• **Task statement**: An exact copy of the listing is what the response must contain.

------------

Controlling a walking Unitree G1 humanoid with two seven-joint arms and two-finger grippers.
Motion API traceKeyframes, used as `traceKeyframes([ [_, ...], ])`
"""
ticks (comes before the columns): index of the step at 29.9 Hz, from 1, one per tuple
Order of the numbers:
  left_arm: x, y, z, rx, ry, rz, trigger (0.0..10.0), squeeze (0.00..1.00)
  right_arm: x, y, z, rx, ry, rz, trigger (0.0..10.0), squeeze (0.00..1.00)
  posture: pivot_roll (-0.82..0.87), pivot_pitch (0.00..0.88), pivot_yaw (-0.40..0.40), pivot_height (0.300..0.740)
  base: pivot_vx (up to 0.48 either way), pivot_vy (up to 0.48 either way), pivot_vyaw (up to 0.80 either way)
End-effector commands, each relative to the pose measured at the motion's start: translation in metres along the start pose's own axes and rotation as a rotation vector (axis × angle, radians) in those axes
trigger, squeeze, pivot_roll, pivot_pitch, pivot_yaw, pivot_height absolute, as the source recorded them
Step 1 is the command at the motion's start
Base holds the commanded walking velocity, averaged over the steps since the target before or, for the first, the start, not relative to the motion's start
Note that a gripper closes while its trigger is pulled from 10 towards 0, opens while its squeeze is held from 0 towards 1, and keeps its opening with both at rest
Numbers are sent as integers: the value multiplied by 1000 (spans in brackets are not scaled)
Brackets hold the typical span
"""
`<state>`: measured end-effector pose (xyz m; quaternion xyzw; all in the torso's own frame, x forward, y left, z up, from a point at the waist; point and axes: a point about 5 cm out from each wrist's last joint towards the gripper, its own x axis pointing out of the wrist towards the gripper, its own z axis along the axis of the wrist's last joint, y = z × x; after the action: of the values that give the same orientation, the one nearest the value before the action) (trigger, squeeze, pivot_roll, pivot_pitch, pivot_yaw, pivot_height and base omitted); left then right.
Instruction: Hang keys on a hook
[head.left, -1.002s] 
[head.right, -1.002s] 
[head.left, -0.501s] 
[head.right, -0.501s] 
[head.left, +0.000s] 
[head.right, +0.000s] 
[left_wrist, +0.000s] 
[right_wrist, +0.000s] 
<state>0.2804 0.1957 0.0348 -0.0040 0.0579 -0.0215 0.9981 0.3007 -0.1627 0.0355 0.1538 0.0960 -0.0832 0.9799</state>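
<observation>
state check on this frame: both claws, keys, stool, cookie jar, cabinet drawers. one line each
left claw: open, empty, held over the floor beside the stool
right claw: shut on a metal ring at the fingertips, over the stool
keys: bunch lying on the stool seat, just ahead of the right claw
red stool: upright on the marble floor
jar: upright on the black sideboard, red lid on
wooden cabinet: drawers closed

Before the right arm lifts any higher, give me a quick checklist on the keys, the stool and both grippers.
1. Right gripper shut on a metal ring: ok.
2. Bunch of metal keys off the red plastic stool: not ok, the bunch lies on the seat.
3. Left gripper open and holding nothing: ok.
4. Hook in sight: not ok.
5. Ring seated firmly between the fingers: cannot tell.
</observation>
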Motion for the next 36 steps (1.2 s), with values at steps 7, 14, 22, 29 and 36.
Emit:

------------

• **Answer for this exercise**:
Controlling a walking Unitree G1 humanoid with two seven-joint arms and two-finger grippers.
Motion API traceKeyframes, used as `traceKeyframes([ [_, ...], ])`
"""
ticks (comes before the columns): index of the step at 29.9 Hz, from 1, one per tuple
Order of the numbers:
  left_arm: x, y, z, rx, ry, rz, trigger (0.0..10.0), squeeze (0.00..1.00)
  right_arm: x, y, z, rx, ry, rz, trigger (0.0..10.0), squeeze (0.00..1.00)
  posture: pivot_roll (-0.82..0.87), pivot_pitch (0.00..0.88), pivot_yaw (-0.40..0.40), pivot_height (0.300..0.740)
  base: pivot_vx (up to 0.48 either way), pivot_vy (up to 0.48 either way), pivot_vyaw (up to 0.80 either way)
End-effector commands, each relative to the pose measured at the motion's start: translation in metres along the start pose's own axes and rotation as a rotation vector (axis × angle, radians) in those axes
trigger, squeeze, pivot_roll, pivot_pitch, pivot_yaw, pivot_height absolute, as the source recorded them
Step 1 is the command at the motion's start
Base holds the commanded walking velocity, averaged over the steps since the target before or, for the first, the start, not relative to the motion's start
Note that a gripper closes while its trigger is pulled from 10 towards 0, opens while its squeeze is held from 0 towards 1, and keeps its opening with both at rest
Numbers are sent as integers: the value multiplied by 1000 (spans in brackets are not scaled)
Brackets hold the typical span
"""
`<state>`: measured end-effector pose (xyz m; quaternion xyzw; all in the torso's own frame, x forward, y left, z up, from a point at the waist; point and axes: a point about 5 cm out from each wrist's last joint towards the gripper, its own x axis pointing out of the wrist towards the gripper, its own z axis along the axis of the wrist's last joint, y = z × x; after the action: of the values that give the same orientation, the one nearest the value before the action) (trigger, squeeze, pivot_roll, pivot_pitch, pivot_yaw, pivot_height and base omitted); left then right.
Instruction: Hang keys on a hook
[head.left, -1.002s] 
[head.right, -1.002s] 
[head.left, -0.501s] 
[head.right, -0.501s] 
[head.left, +0.000s] 
[head.right, +0.000s] 
[left_wrist, +0.000s] 
[right_wrist, +0.000s] 
<state>0.2804 0.1957 0.0348 -0.0040 0.0579 -0.0215 0.9981 0.3007 -0.1627 0.0355 0.1538 0.0960 -0.0832 0.9799</state>
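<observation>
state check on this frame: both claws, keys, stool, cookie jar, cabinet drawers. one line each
left claw: open, empty, held over the floor beside the stool
right claw: shut on a metal ring at the fingertips, over the stool
keys: bunch lying on the stool seat, just ahead of the right claw
red stool: upright on the marble floor
jar: upright on the black sideboard, red lid on
wooden cabinet: drawers closed

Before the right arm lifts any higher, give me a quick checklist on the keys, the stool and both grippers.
1. Right gripper shut on a metal ring: ok.
2. Bunch of metal keys off the red plastic stool: not ok, the bunch lies on the seat.
3. Left gripper open and holding nothing: ok.
4. Hook in sight: not ok.
5. Ring seated firmly between the fingers: cannot tell.
</observation>
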Motion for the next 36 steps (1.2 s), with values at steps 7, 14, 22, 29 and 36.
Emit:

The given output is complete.